Can you copy the lines from the one that contains "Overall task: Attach" through the end of the material below, exactly and with nothing else?
################
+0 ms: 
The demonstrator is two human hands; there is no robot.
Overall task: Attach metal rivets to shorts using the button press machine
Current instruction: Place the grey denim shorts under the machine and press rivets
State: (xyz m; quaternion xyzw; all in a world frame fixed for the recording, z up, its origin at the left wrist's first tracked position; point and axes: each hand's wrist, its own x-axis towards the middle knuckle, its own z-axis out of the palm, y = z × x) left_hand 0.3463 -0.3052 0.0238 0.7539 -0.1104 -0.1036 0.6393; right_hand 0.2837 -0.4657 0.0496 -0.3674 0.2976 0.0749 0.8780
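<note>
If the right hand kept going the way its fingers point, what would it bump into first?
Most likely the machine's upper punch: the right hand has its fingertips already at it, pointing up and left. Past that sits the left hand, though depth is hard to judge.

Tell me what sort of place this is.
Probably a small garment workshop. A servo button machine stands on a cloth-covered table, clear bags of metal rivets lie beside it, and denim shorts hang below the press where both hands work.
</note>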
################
(EXERCISE RESULT)
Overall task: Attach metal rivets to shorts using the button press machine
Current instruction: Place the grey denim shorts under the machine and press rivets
State: (xyz m; quaternion xyzw; all in a world frame fixed for the recording, z up, its origin at the left wrist's first tracked position; point and axes: each hand's wrist, its own x-axis towards the middle knuckle, its own z-axis out of the palm, y = z × x) left_hand 0.3463 -0.3052 0.0238 0.7539 -0.1104 -0.1036 0.6393; right_hand 0.2837 -0.4657 0.0496 -0.3674 0.2976 0.0749 0.8780
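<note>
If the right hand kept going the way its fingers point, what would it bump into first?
Most likely the machine's upper punch: the right hand has its fingertips already at it, pointing up and left. Past that sits the left hand, though depth is hard to judge.

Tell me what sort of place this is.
Probably a small garment workshop. A servo button machine stands on a cloth-covered table, clear bags of metal rivets lie beside it, and denim shorts hang below the press where both hands work.
</note>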

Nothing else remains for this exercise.